-- Source material --
☆ ☆ ☆

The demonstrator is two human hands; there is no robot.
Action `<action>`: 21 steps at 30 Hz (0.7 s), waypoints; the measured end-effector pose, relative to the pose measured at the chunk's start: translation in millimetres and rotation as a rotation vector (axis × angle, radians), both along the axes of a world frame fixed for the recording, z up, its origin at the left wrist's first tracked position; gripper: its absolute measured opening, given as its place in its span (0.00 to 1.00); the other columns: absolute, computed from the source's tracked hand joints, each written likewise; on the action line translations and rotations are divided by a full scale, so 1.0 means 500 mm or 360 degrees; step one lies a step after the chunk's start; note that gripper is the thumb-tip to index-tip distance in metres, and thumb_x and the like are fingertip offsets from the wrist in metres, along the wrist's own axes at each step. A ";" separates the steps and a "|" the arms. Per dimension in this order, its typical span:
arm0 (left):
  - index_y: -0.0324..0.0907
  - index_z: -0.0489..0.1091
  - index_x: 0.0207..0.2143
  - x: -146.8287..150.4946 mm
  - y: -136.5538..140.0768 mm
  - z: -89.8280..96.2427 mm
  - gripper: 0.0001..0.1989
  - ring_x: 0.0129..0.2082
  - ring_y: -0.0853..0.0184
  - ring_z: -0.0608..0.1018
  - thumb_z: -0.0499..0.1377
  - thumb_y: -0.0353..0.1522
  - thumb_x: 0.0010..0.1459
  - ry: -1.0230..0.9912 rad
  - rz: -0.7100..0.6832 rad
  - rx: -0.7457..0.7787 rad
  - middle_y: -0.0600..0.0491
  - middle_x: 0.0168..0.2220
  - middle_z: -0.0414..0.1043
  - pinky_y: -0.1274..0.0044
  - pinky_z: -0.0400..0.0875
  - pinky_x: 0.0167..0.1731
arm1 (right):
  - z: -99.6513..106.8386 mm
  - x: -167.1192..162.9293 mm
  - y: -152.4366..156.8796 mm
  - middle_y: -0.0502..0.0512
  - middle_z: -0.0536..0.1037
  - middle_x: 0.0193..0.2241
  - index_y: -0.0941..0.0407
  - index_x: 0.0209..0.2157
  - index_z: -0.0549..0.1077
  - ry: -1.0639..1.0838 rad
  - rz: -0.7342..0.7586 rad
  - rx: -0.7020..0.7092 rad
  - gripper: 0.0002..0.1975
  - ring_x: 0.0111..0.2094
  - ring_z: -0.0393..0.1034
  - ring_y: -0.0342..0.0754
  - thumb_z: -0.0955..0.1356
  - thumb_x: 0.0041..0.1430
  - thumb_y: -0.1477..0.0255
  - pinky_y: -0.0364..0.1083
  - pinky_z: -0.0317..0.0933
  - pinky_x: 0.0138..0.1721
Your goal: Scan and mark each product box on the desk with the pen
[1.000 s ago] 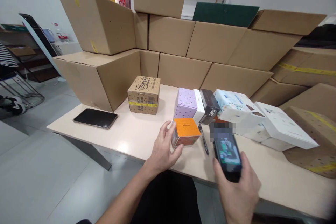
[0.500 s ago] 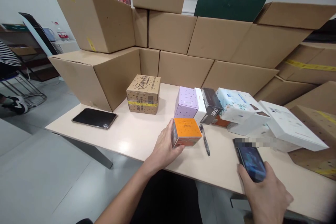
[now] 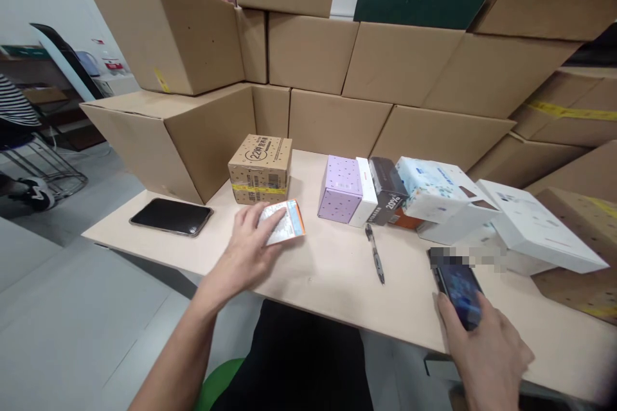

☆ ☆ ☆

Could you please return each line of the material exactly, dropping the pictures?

The demonstrator is two human hands; there is no robot.
Action `<action>`: 21 steps at 30 Hz (0.7 s), waypoints; the measured end-effector pose, relative to the pose measured at the chunk's start: translation in millimetres and rotation as a rotation vector (axis × angle, radians), both along the axes of a world frame fixed for the recording, z up, its origin at the left wrist's first tracked position; gripper: its absolute measured opening, given as its place in its span (0.00 to 1.00); the other columns: absolute, computed from the source's tracked hand joints, each written likewise; on the action line translations and rotations are divided by a full scale, so 1.0 means 500 mm or 360 degrees; step one lies a step after the chunk's start; note that gripper is the thumb-tip to index-tip distance in metres, and thumb_x and the like are fingertip offsets from the wrist in metres, along the wrist's own axes at each step. A ";" separates the steps and a "|" the arms. Per dimension in this order, its typical span:
arm0 (left):
  - index_y: -0.0324..0.0907
  - index_z: -0.0489..0.1091
  - index_x: 0.0207..0.2143
  - x: -146.8287..150.4946 mm
  - y: -136.5538..140.0768 mm
  - z: -89.8280..96.2427 mm
  - gripper: 0.0001..0.1989
  - ring_x: 0.0129..0.2082
  - ring_y: -0.0853..0.0184
  - ring_z: -0.0608..0.1018
  - thumb_z: -0.0499..0.1377
  - thumb_y: -0.0353..0.1522
  - thumb_x: 0.0010..0.1459
  - ry: -1.0230..0.9912 rad
  - rz: -0.7100..0.6832 rad
  - rx: -0.7457..0.7787 rad
  - middle_y: -0.0600..0.0491
  - middle_x: 0.0168..0.2220
  - middle_z: -0.0414..0.1043
  - pinky_y: -0.1274..0.0044
  - pinky_z: -0.0400..0.0875
  - pinky_x: 0.0167..0.1731
arm1 (right):
  - z: -99.6513..106.8386 mm
  - x: -167.1192..162.9293 mm
  - y: -152.4366..156.8796 mm
  - middle_y: -0.0502..0.0512
  - middle_z: -0.0536..0.1037
  - middle_x: 0.0193..0.2241
  - index_y: -0.0941..0.0407
  - index_x: 0.0209..0.2157
  - index_z: -0.0549..0.1077
  - ry: -1.0639..1.0838 rad
  - rz: -0.7342..0.7586 rad
  - rx: -0.7020..0.7092 rad
  - gripper: 0.0002..0.1975
  - ring_x: 0.0111..0.2094
  - ring_z: -0.0393..0.1034
  - ring_y: -0.0342..0.0754
  - thumb_z: -0.0955..0.1356
  - thumb_x: 0.0041..0.1430
  - thumb_y: -0.1477..0.0255
  - pinky_y: -0.0364..0.1083
  - pinky_z: -0.0317..0.0933
  - pinky_x: 0.0138..0.1721
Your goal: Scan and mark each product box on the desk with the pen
[1.000 s ago] 
[0.500 s ago] 
[now] 

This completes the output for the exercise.